+++ DATA FOR ANALYSIS +++

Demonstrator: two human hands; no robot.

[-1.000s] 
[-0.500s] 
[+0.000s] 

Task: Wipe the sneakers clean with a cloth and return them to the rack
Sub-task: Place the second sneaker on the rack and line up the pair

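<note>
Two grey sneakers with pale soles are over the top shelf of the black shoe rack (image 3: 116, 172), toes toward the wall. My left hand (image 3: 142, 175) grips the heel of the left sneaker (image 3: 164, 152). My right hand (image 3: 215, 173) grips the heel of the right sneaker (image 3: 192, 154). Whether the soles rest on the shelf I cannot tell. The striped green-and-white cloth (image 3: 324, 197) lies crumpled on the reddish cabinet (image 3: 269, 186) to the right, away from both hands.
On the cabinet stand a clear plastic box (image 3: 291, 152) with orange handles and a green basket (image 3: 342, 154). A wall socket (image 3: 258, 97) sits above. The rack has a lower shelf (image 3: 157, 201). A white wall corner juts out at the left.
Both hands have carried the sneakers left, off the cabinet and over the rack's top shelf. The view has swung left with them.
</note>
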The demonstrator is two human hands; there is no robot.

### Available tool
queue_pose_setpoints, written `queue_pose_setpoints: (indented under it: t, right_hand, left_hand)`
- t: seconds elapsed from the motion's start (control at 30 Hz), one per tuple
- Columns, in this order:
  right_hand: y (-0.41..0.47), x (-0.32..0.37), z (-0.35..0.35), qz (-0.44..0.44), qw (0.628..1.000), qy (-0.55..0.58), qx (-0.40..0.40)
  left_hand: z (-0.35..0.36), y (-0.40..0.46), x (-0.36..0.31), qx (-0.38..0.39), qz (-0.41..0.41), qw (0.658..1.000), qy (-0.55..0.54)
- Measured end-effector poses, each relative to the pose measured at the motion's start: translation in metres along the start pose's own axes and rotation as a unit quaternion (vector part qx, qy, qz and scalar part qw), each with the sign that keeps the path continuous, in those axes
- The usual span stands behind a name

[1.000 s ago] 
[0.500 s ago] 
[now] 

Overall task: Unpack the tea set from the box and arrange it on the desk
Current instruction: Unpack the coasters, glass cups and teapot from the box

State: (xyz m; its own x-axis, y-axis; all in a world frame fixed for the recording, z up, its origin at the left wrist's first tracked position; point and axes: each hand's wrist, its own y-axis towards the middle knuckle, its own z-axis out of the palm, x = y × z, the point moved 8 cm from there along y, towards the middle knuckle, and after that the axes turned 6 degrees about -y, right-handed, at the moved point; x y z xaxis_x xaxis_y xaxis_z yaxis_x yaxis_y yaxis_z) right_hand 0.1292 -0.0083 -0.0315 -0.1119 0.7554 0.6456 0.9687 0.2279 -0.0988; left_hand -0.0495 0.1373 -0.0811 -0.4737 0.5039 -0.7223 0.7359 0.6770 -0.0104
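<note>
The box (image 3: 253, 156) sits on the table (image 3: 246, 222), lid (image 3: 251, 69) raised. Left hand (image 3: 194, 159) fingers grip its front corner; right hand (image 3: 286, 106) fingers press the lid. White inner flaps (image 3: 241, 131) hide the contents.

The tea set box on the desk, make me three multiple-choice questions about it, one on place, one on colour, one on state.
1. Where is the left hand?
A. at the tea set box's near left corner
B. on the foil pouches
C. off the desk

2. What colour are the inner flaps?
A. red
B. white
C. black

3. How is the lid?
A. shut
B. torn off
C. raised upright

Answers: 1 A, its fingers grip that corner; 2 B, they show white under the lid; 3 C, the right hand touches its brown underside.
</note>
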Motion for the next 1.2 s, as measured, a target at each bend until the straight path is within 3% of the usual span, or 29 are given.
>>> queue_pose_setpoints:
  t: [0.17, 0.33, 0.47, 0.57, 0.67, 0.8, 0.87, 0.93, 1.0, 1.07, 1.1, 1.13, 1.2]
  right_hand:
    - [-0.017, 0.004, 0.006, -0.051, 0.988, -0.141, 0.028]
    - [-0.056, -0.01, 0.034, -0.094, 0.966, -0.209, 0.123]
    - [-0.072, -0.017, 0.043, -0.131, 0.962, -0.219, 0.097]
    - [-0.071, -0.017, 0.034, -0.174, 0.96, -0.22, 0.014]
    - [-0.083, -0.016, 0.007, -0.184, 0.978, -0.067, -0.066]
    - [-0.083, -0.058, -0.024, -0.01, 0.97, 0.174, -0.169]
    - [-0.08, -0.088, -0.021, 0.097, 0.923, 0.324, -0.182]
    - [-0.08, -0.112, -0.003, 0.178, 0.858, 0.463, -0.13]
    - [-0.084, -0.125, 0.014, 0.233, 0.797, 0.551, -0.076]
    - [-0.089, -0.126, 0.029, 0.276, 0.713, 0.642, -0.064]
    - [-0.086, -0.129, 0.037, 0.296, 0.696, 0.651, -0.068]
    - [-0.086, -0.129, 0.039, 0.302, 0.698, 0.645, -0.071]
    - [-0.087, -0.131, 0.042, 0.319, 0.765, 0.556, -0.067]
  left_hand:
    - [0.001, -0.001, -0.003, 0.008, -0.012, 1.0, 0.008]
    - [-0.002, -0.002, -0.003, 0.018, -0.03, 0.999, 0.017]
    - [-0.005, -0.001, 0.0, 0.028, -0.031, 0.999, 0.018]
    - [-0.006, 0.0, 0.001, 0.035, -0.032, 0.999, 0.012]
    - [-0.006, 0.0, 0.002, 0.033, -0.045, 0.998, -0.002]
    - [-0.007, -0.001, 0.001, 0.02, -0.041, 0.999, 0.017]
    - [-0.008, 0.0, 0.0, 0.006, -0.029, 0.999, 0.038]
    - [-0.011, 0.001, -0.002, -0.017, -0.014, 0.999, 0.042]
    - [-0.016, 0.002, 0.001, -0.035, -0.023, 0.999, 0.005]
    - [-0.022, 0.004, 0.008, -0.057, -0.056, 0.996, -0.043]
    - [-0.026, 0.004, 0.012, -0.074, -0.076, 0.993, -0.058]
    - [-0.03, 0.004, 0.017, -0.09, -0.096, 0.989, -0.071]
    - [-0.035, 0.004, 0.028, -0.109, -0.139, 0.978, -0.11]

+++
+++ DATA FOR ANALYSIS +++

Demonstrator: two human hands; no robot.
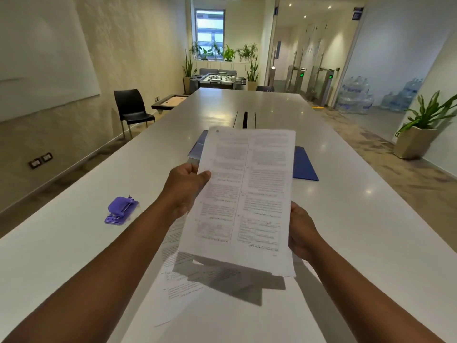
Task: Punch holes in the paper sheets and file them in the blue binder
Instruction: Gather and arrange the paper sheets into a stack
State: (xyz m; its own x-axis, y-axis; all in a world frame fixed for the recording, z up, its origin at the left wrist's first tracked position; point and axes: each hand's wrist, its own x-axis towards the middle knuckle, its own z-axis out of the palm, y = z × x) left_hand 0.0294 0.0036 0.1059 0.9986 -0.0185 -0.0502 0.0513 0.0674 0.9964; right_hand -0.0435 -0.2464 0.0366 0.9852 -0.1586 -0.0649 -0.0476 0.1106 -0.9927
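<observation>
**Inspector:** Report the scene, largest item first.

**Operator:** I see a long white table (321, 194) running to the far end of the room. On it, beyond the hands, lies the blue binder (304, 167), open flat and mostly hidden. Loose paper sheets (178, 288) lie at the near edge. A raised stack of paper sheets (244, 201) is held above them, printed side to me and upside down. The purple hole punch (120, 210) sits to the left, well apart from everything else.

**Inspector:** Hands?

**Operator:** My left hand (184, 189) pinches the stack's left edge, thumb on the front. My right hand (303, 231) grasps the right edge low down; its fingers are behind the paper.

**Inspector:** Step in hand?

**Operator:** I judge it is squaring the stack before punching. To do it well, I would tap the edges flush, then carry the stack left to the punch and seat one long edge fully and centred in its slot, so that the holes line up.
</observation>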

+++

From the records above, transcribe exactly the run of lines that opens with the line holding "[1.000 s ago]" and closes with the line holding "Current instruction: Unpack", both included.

[1.000 s ago] 
[0.500 s ago] 
[now] 

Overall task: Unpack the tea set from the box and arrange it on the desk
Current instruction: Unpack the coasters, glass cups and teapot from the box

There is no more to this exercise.